I'm guessing both "packages" of leislation get stalled in committee and lapse with the end of session...probably won't be reintroduced until close to election time next year by the state Dems. to use against "big business" GOP'ers during the election.
Im sorry but I completely disagree with the majority of what you (Jack White) have said. Maybe it's because I've been brought up as a 100% republican or maybe it's because I've been brought up in the world of business ownership. Keep in mind before reading this that this is not an attack on your views but rather an expression of mine through the arguments you presented.
Okay, Jason, with the same respect for individual beliefs you extended to me ...
It's no surprise you're a 100% Republican, because you give preference to the rights of business owners to the detriment of the working man. And you're obviously uncomfortable with the precepts of Mill's On Liberty, which I quoted above.

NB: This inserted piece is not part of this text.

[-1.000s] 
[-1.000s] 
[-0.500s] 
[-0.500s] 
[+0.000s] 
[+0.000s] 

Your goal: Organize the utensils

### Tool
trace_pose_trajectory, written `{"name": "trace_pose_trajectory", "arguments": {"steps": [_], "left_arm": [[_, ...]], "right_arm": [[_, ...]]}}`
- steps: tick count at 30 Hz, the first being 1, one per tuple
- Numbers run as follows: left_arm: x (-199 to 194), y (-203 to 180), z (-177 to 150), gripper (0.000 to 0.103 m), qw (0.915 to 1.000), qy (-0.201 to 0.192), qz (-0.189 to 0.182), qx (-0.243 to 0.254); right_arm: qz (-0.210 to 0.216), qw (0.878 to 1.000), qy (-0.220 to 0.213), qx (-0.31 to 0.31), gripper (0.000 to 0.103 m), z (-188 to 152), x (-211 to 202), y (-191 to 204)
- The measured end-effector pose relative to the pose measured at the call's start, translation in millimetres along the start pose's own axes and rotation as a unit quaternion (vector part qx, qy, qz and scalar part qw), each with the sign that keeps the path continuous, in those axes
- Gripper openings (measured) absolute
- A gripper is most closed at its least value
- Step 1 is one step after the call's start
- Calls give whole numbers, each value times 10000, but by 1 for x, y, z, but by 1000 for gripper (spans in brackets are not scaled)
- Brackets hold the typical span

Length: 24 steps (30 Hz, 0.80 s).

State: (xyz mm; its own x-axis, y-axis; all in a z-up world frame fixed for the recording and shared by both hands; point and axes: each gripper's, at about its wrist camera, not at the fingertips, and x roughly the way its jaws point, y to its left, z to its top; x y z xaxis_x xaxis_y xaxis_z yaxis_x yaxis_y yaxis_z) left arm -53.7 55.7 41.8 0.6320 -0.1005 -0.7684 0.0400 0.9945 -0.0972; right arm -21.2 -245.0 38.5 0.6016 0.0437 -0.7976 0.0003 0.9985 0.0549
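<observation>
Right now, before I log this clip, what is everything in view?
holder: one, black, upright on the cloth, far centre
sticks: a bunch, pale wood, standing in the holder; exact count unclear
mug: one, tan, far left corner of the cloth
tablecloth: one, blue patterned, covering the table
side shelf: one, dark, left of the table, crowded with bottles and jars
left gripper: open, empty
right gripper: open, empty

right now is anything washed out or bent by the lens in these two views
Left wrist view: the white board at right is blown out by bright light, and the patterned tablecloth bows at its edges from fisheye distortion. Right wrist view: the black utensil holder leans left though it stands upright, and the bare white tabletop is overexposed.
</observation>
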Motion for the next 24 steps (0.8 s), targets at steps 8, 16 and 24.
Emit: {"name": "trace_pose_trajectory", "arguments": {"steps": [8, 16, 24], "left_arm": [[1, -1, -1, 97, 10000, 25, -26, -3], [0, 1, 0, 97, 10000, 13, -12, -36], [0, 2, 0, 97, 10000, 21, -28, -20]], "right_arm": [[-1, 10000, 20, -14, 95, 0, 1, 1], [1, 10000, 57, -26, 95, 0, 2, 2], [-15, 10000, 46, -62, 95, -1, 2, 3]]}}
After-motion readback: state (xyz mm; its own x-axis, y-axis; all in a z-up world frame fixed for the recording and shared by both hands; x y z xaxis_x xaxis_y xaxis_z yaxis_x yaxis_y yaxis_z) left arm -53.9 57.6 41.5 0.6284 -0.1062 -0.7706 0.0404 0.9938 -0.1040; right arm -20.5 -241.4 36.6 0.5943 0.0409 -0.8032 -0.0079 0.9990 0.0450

Though privately owned, a bar or any place of public accomodation cannot willfully present physical or health hazards to those who patronize it. A tavern owner cannot operate without regard to the public welfare on the pretext that 'I'm paying for this place, I can operate it any way I want'. The over-arching precept is to cause no harm, and honestly, I'm having trouble understanding why anyone would debate that, even 100% Republicans. If you have a problem with the necessity to operate within those boundaries, you just need to find another business to invest in.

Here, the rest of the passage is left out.